Opinion
C.A. No. 05C-01-222 MJB.
Submitted: August 3, 2007.
Decided: November 27, 2007.
Bernard Van Ogtrop, Esquire, Seitz Van Ogtrop Green, P.A., Wilmington, DE.
Louis J. Rizzo, Jr., Esquire, Reger Rizzo Kavulich Darnall LLP, Wilmington, DE.
Opinion Decision
Counsel:
I have reviewed, again, the testimony in this matter, the authorities cited by the parties, and the jury instructions. I remain convinced that this Plaintiff did not receive a fair trial, and that the reason for that was the introduction of concepts in the jury instructions that were not sustained by the evidence.
The language of the instruction used quite forceful words, such as "suddenly" and "create a hazard". The intent of the instruction, and the statute upon which it is based, is to assure that persons who, by their own inadvertence, or by their willingness to risk injury by taking chances, place themselves in the path of an oncoming vehicle at a time that the driver is unable to avoid a collision. There is no evidence in the record to support that instruction. Indeed, the uncontroverted evidence is that the Plaintiff stood and waited for the light to change before entering the street. There was no testimony that she entered the street suddenly, and the only evidence regarding where the vehicle was when she entered the street is the driver's testimony that he was approximately one half block away when the light changed.
The strongest argument made by the defense to sustain the verdict is that the jury found no negligence on the part of the Defendant in response to the first question on the verdict sheet.
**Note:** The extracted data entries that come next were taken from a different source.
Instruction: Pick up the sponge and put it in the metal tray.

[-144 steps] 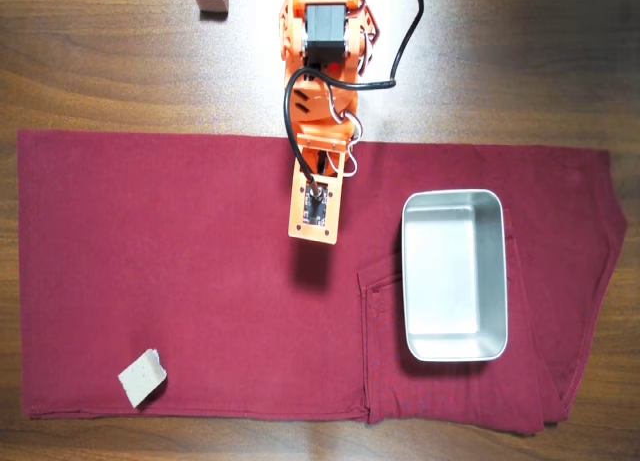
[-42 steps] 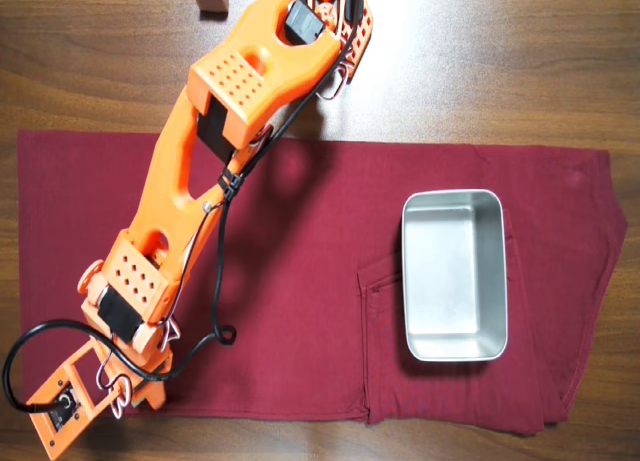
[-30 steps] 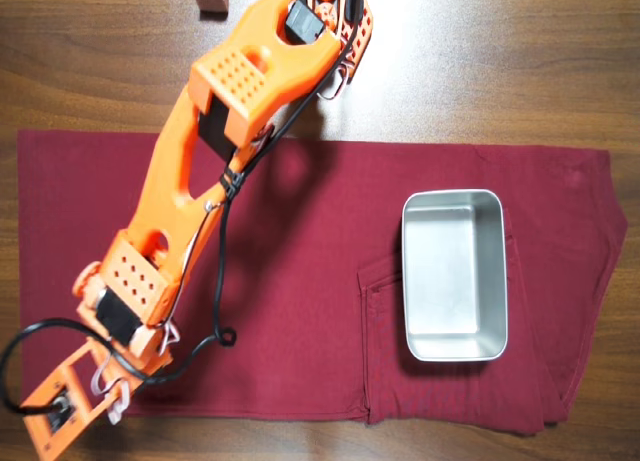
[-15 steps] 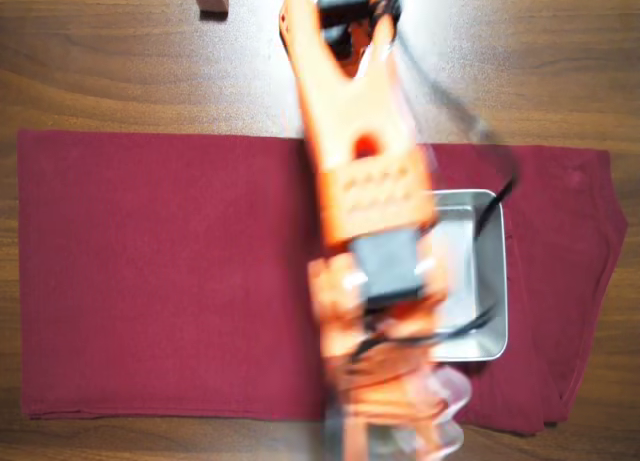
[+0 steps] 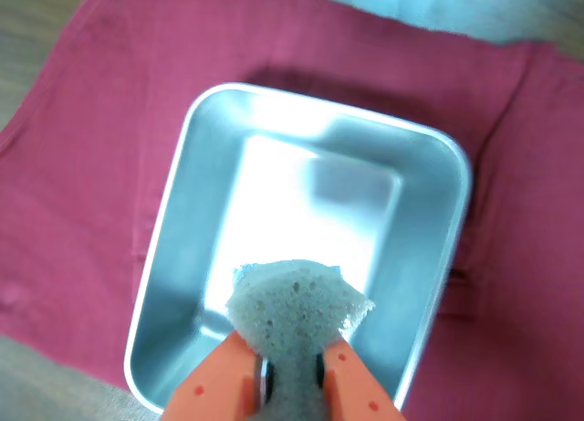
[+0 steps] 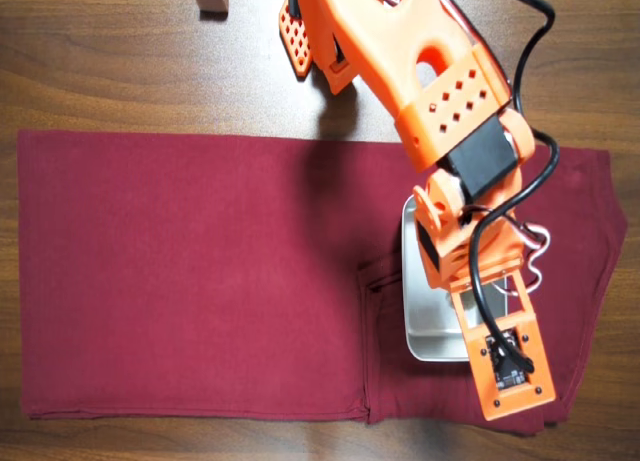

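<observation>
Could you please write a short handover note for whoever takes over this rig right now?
Tool: shut on the sponge, which is pinched between the two orange fingers.
Sponge: held in the air above the metal tray; the wrist view shows it over the tray's near end, not resting on the floor.
Tray: empty, sitting on the dark red cloth; in the overhead view the arm covers most of it.
Done: sponge picked up and carried over the tray.
Left: lower a little, open the tool, pull the arm back.

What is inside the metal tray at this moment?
In the wrist view the metal tray looks empty; the sponge, held by the hand, hangs above it. The sponge and hand cover part of its floor.
</observation>
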### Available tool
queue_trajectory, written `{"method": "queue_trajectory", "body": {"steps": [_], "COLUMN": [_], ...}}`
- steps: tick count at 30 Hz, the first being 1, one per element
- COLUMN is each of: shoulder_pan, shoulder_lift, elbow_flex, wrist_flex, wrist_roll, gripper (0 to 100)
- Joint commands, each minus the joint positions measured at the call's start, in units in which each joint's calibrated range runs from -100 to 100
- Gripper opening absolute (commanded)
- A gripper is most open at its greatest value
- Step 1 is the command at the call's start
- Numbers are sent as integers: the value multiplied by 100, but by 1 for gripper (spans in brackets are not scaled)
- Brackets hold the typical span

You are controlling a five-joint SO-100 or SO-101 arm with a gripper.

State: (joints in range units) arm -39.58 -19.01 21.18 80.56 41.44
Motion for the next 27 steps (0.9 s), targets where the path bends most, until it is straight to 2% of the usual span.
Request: {"method": "queue_trajectory", "body": {"steps": [1, 8, 11, 13, 16, 22, 27], "shoulder_pan": [-188, -197, -140, -34, 119, 62, 52], "shoulder_lift": [-56, -12, 15, -3, -12, 6, 15], "elbow_flex": [17, 135, 153, 172, 153, 126, 135], "wrist_flex": [-2, -140, -398, -481, -509, -546, -555], "wrist_roll": [-34, -68, -254, -239, -137, -127, -259], "gripper": [0, 0, 17, 24, 28, 30, 40]}}
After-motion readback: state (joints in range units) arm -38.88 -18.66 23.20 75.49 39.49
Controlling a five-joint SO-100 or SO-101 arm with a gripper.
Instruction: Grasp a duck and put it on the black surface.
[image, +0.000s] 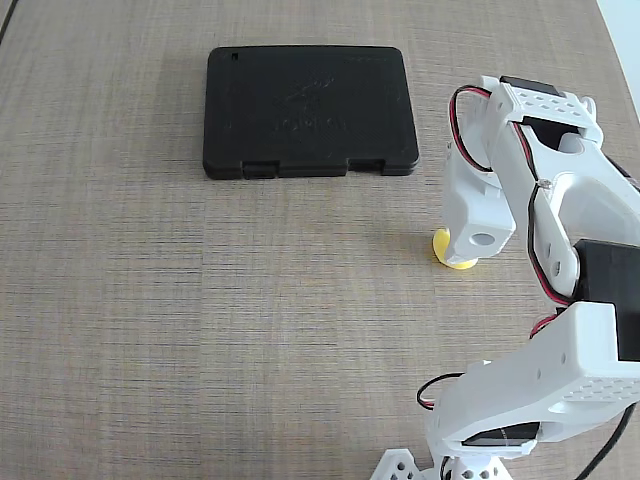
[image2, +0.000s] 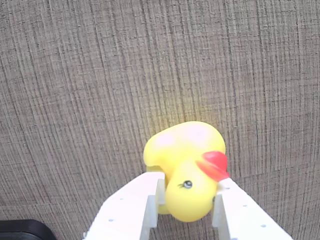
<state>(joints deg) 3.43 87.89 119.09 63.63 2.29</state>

Therefore, the defense contends, what the Plaintiff did, or did not do, is irrelevant. The Court disagrees. The instructions were heard by the jury and sent into the jury room during deliberations. It would be unreasonable to believe that they could fail to consider concepts which they had heard, from the Court itself, in answering the questions on the verdict sheet.
Having presided over the trial, heard all of the witnesses, and delivered the instructions, I cannot conclude other than that the errors "undermined . . . the jury's ability to intelligently perform its duty in returning a verdict."
Flamer v. State, 490 A.2d 104, 128 (Del. 1983).
For those reasons, the previous decision of this Court, that the verdict is flawed and must be reversed, will stand.